But to return:—There is yet another consideration, which I shall offer to the reader on this subject, and with which I shall conclude it. It is this; that no one ought to be accused of vanity until he has been found to assume to himself some extraordinary merit. This being admitted, I shall now freely disclose the views which I have always been desirous of taking of my own conduct on this occasion, in the following words:—
As Robert Barclay, the apologist for the Quakers, when he dedicated his work to Charles the Second, intimated to this prince, that any merit which the work might have, would not be derived from his patronage of it, but from the Author of all spiritual good; so I say to the reader, with respect to myself, that I disclaim all praise on account of any part I may have taken in the promotion of this great cause, for that I am desirious above all things to attribute my best endeavours in it to the influence of a superior Power; of Him, I mean, who gave me a heart to feel—who gave me courage to begin—and perseverance to proceed—and that I am thankful to Him, and this with the deepest feeling of gratitude and humility, for having permitted me to become useful, in any degree, to my fellow-creatures.
CHAPTER XIII
Author returns to his History.—Committee formed as before-mentioned; its proceedings.—Author produces a summary view of the Slave Trade, and of the probable consequences of its abolition.—Wrongs of Africa, by Mr. Roscoe, generously presented to the committee.—Important discussion as to the object of the committee.—Emancipation declared to be no part of it.—Committee decides on its public title.—Author requested to go to Bristol, Liverpool, and Lancaster, to collect further information on the subject of the trade.
I return now, after this long digression, to the continuation of my history.

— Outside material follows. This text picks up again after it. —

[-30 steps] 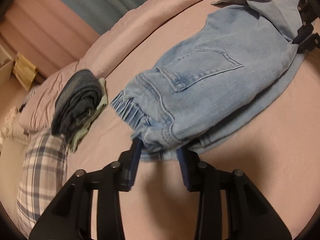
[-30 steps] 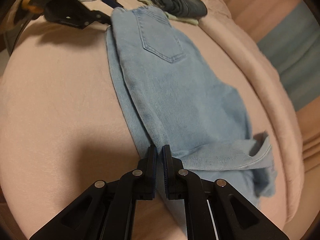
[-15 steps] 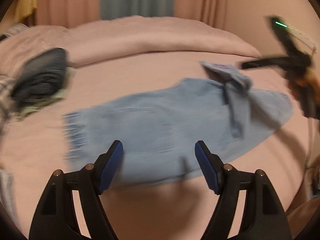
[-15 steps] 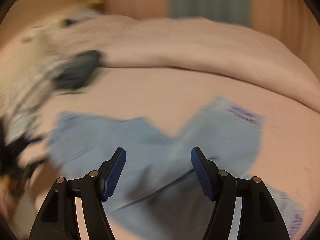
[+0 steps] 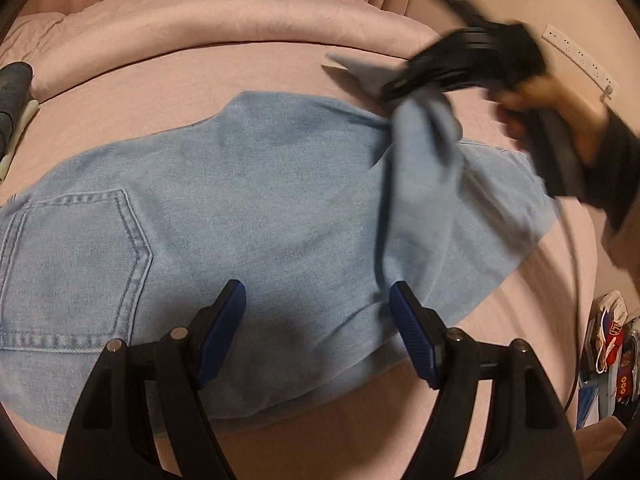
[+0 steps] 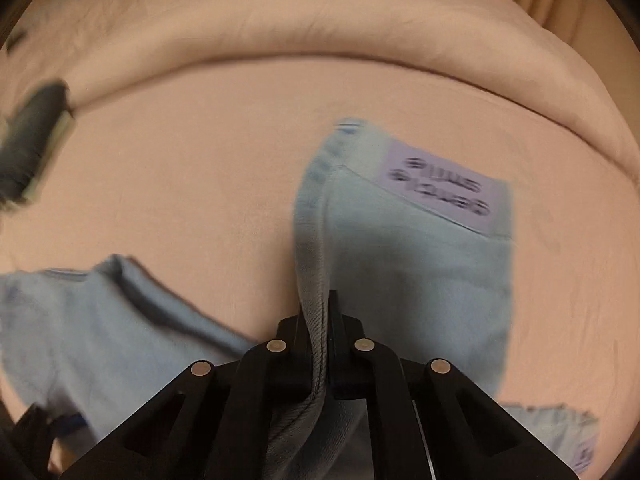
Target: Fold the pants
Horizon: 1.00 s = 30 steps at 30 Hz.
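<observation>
1. Currently the light-blue jeans (image 5: pixel 256 208) lie spread across the pink bedspread (image 5: pixel 224 68), back pocket (image 5: pixel 76 264) at 9 o'clock in the left wrist view, leg ends toward 3 o'clock.
2. Left gripper (image 5: pixel 316 332): released, jaws wide apart, hovering over the denim at 6 o'clock; nothing between the blue pads (image 5: pixel 224 320).
3. Right gripper (image 6: pixel 320 344): clenched on a stitched hem edge of the jeans, seam running straight up between the jaws. In the left view it sits at 1 o'clock, blurred, with a lifted flap of denim hanging below it.
4. A purple label (image 6: pixel 444 184) shows on the raised flap at 1 o'clock in the right wrist view; print too blurred to read.
5. Handling, as judged: denim is soft and limp but fairly heavy for cloth; it drapes from the grip and drags the rest along. Not fragile, not slippery; ribbed pads should bite well.
6. Best holds, as judged: doubled seams, hems, waistband; thick enough to pinch without slipping. Flat single-layer middle is poor, likely to bunch.
7. Dark folded clothes (image 5: pixel 14 92) sit at 9 to 10 o'clock, well apart from the jeans.
</observation>
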Tool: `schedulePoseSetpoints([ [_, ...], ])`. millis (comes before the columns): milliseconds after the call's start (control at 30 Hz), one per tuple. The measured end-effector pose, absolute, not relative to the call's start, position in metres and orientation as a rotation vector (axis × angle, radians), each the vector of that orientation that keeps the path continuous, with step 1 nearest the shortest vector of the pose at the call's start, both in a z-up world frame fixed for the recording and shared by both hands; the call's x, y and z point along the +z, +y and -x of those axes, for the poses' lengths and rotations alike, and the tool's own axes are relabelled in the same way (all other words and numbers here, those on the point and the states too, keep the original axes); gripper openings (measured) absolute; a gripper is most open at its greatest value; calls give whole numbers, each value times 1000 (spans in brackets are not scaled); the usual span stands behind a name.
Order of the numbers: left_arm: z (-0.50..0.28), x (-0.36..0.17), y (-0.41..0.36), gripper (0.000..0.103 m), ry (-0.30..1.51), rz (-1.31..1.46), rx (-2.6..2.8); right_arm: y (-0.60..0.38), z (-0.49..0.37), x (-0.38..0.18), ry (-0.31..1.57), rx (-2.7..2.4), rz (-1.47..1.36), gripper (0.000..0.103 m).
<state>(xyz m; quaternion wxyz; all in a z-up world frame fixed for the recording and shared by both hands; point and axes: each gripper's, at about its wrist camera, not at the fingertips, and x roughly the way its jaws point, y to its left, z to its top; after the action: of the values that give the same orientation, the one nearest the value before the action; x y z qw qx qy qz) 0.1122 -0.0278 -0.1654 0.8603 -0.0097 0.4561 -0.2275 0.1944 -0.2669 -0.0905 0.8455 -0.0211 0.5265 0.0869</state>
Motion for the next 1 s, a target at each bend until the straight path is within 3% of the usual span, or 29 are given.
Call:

It was shown in the latter part of the tenth chapter, that twelve individuals, all of whom were then named, met together by means which no one could have foreseen, on the 22d of May, 1787; and that, after having voted the Slave Trade to be both unjust and impolitic, they formed themselves into a committee for procuring such information and evidence, and for publishing the same, as might tend to the abolition of it, and for directing the application of such money as had been already, and might hereafter be collected for that purpose. At this meeting it was resolved also, that no less than three members should form a quorum; that Samuel Hoare should be the treasurer; that the treasurer should pay no money but by order of the committee; and that copies of these resolutions should be printed and circulated, in which it should be inserted that the subscriptions of all such as were willing to forward the plans of the committee should be received by the treasurer or any member of it.
On the 24th of May the committee met again to promote the object of its institution.
The treasurer reported at this meeting, that the subscriptions already received amounted to one hundred and thirty-six pounds.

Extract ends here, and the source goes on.